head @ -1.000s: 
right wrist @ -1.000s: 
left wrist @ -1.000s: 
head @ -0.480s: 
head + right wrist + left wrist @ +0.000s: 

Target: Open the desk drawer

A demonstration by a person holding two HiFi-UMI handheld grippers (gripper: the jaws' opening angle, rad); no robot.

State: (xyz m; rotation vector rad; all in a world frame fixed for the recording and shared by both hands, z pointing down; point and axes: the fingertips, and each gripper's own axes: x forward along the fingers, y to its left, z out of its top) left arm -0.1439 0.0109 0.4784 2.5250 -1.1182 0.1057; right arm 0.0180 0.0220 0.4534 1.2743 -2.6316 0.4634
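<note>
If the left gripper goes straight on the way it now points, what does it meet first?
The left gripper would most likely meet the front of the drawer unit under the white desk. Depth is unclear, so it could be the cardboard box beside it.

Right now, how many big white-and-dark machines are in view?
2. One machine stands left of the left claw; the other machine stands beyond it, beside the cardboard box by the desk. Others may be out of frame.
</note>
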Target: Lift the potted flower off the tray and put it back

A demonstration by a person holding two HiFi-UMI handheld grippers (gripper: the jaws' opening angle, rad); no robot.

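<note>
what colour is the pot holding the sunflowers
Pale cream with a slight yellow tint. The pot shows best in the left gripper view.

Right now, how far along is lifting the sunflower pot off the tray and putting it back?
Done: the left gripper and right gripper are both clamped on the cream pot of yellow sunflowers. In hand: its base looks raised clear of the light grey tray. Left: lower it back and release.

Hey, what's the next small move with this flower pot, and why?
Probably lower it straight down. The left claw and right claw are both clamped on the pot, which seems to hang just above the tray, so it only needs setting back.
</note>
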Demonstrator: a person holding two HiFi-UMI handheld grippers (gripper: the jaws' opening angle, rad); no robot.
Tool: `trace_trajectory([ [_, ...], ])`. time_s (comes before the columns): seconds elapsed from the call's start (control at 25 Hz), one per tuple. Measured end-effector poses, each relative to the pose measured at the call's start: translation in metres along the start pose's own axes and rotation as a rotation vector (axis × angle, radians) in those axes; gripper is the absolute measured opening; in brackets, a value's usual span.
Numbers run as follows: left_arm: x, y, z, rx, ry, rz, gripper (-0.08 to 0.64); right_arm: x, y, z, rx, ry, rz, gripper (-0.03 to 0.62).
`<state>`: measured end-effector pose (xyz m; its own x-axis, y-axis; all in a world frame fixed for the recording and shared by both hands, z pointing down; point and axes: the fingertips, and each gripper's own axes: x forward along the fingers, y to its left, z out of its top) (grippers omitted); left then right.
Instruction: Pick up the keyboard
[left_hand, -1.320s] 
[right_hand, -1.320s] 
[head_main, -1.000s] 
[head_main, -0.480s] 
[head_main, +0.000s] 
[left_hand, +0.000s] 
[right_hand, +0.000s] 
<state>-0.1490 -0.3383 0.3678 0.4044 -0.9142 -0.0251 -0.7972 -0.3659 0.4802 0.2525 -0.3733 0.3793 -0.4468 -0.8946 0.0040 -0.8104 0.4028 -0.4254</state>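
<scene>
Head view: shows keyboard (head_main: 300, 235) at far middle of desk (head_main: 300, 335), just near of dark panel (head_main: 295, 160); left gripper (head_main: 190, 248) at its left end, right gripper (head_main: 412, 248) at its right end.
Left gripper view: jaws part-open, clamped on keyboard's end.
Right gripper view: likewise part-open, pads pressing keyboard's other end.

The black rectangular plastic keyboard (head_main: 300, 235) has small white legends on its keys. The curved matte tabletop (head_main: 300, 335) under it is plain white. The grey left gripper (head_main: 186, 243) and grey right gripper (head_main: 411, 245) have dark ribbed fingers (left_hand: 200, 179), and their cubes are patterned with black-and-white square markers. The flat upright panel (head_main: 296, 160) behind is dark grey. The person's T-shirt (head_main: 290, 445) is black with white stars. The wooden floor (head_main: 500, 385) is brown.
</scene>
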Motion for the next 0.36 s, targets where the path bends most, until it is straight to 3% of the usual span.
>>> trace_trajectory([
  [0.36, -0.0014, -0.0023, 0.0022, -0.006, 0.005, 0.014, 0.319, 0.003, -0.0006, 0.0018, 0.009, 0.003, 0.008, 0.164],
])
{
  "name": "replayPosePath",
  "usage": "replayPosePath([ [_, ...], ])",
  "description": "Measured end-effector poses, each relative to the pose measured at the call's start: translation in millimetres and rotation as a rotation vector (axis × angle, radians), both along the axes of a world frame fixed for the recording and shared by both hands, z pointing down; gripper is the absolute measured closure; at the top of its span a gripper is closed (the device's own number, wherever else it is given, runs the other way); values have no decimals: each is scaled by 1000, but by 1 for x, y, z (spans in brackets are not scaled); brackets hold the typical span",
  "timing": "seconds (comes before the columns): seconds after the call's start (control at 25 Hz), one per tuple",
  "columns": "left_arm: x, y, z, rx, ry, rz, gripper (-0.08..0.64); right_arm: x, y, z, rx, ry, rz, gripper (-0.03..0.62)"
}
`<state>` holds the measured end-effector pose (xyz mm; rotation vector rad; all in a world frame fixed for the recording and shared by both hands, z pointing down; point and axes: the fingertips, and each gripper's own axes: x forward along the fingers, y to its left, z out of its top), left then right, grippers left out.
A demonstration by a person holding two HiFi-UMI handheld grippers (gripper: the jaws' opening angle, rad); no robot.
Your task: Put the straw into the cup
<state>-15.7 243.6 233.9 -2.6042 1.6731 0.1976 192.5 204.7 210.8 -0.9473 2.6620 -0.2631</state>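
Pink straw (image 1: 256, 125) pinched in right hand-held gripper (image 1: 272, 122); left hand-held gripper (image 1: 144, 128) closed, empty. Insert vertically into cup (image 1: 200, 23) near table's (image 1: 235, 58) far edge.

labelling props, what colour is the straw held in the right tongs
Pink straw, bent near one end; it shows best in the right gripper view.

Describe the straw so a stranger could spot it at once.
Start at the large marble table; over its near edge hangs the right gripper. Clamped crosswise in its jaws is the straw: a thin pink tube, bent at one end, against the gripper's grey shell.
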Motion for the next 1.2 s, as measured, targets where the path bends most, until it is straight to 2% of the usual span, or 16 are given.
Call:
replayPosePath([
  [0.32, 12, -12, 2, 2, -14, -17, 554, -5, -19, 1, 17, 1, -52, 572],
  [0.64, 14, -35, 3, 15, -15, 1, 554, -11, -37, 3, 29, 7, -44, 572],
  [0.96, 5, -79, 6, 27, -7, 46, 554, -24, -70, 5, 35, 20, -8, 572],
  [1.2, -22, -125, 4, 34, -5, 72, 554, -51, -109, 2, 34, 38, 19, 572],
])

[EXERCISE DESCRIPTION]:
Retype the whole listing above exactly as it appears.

[EXERCISE SOLUTION]:
head @ -1.000s: 
right wrist @ -1.000s: 
left wrist @ -1.000s: 
head @ -0.480s: 
head + right wrist + left wrist @ +0.000s: 

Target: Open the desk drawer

A demonstration by a person holding two HiFi-UMI handheld grippers (gripper: the jaws' opening angle, rad); no robot.

State: (xyz m; rotation vector rad; all in a world frame fixed for the recording and shared by both hands, z pointing down; point and axes: the fingertips, and each gripper's own axes: x forward along the fingers, y to its left, z out of its top) left arm -0.1439 0.0109 0.4784 2.5250 -1.1182 0.1057; right arm 0.0180 0.0220 0.4534 1.2743 -2.6316 0.4634
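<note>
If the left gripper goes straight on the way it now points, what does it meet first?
The left gripper would most likely meet the front of the drawer unit under the white desk. Depth is unclear, so it could be the cardboard box beside it.

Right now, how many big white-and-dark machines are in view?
2. One machine stands left of the left claw; the other machine stands beyond it, beside the cardboard box by the desk. Others may be out of frame.
</note>
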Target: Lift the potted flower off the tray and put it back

A demonstration by a person holding two HiFi-UMI handheld grippers (gripper: the jaws' opening angle, rad); no robot.

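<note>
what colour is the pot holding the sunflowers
Pale cream with a slight yellow tint. The pot shows best in the left gripper view.

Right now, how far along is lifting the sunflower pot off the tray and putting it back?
Done: the left gripper and right gripper are both clamped on the cream pot of yellow sunflowers. In hand: its base looks raised clear of the light grey tray. Left: lower it back and release.

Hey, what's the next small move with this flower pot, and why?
Probably lower it straight down. The left claw and right claw are both clamped on the pot, which seems to hang just above the tray, so it only needs setting back.
</note>
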Demonstrator: a person holding two HiFi-UMI handheld grippers (gripper: the jaws' opening angle, rad); no robot.
Tool: `trace_trajectory([ [_, ...], ])`. time_s (comes before the columns): seconds elapsed from the call's start (control at 25 Hz), one per tuple. Measured end-effector poses, each relative to the pose measured at the call's start: translation in metres along the start pose's own axes and rotation as a rotation vector (axis × angle, radians) in those axes; gripper is the absolute measured opening; in brackets, a value's usual span.
Numbers run as follows: left_arm: x, y, z, rx, ry, rz, gripper (-0.08 to 0.64); right_arm: x, y, z, rx, ry, rz, gripper (-0.03 to 0.62).
`<state>`: measured end-effector pose (xyz m; its own x-axis, y-axis; all in a world frame fixed for the recording and shared by both hands, z pointing down; point and axes: the fingertips, and each gripper's own axes: x forward along the fingers, y to its left, z out of its top) (grippers omitted); left then right.
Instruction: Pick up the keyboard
[left_hand, -1.320s] 
[right_hand, -1.320s] 
[head_main, -1.000s] 
[head_main, -0.480s] 
[head_main, +0.000s] 
[left_hand, +0.000s] 
[right_hand, +0.000s] 
<state>-0.1490 -0.3383 0.3678 0.4044 -0.9142 -0.0251 -0.7972 -0.3659 0.4802 0.2525 -0.3733 0.3793 -0.4468 -0.8946 0.0040 -0.8104 0.4028 -0.4254</state>
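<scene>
Head view: shows keyboard (head_main: 300, 235) at far middle of desk (head_main: 300, 335), just near of dark panel (head_main: 295, 160); left gripper (head_main: 190, 248) at its left end, right gripper (head_main: 412, 248) at its right end.
Left gripper view: jaws part-open, clamped on keyboard's end.
Right gripper view: likewise part-open, pads pressing keyboard's other end.

The black rectangular plastic keyboard (head_main: 300, 235) has small white legends on its keys. The curved matte tabletop (head_main: 300, 335) under it is plain white. The grey left gripper (head_main: 186, 243) and grey right gripper (head_main: 411, 245) have dark ribbed fingers (left_hand: 200, 179), and their cubes are patterned with black-and-white square markers. The flat upright panel (head_main: 296, 160) behind is dark grey. The person's T-shirt (head_main: 290, 445) is black with white stars. The wooden floor (head_main: 500, 385) is brown.
</scene>
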Motion for the next 0.36 s, targets where the path bends most, until it is straight to 3% of the usual span.
>>> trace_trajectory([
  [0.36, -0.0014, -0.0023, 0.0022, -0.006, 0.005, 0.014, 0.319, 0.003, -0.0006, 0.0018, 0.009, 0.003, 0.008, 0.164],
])
{
  "name": "replayPosePath",
  "usage": "replayPosePath([ [_, ...], ])",
  "description": "Measured end-effector poses, each relative to the pose measured at the call's start: translation in millimetres and rotation as a rotation vector (axis × angle, radians), both along the axes of a world frame fixed for the recording and shared by both hands, z pointing down; gripper is the absolute measured closure; at the top of its span a gripper is closed (the device's own number, wherever else it is given, runs the other way); values have no decimals: each is scaled by 1000, but by 1 for x, y, z (spans in brackets are not scaled); brackets hold the typical span",
  "timing": "seconds (comes before the columns): seconds after the call's start (control at 25 Hz), one per tuple",
  "columns": "left_arm: x, y, z, rx, ry, rz, gripper (-0.08..0.64); right_arm: x, y, z, rx, ry, rz, gripper (-0.03..0.62)"
}
`<state>` holds the measured end-effector pose (xyz mm; rotation vector rad; all in a world frame fixed for the recording and shared by both hands, z pointing down; point and axes: the fingertips, and each gripper's own axes: x forward along the fingers, y to its left, z out of its top), left then right, grippers left out.
A demonstration by a person holding two HiFi-UMI handheld grippers (gripper: the jaws' opening angle, rad); no robot.
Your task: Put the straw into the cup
<state>-15.7 243.6 233.9 -2.6042 1.6731 0.1976 192.5 204.7 210.8 -0.9473 2.6620 -0.2631</state>
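Pink straw (image 1: 256, 125) pinched in right hand-held gripper (image 1: 272, 122); left hand-held gripper (image 1: 144, 128) closed, empty. Insert vertically into cup (image 1: 200, 23) near table's (image 1: 235, 58) far edge.

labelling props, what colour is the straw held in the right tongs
Pink straw, bent near one end; it shows best in the right gripper view.

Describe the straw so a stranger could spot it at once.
Start at the large marble table; over its near edge hangs the right gripper. Clamped crosswise in its jaws is the straw: a thin pink tube, bent at one end, against the gripper's grey shell.
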Motion for the next 1.2 s, as measured, targets where the path bends most, until it is straight to 2% of the usual span, or 16 are given.
Call:
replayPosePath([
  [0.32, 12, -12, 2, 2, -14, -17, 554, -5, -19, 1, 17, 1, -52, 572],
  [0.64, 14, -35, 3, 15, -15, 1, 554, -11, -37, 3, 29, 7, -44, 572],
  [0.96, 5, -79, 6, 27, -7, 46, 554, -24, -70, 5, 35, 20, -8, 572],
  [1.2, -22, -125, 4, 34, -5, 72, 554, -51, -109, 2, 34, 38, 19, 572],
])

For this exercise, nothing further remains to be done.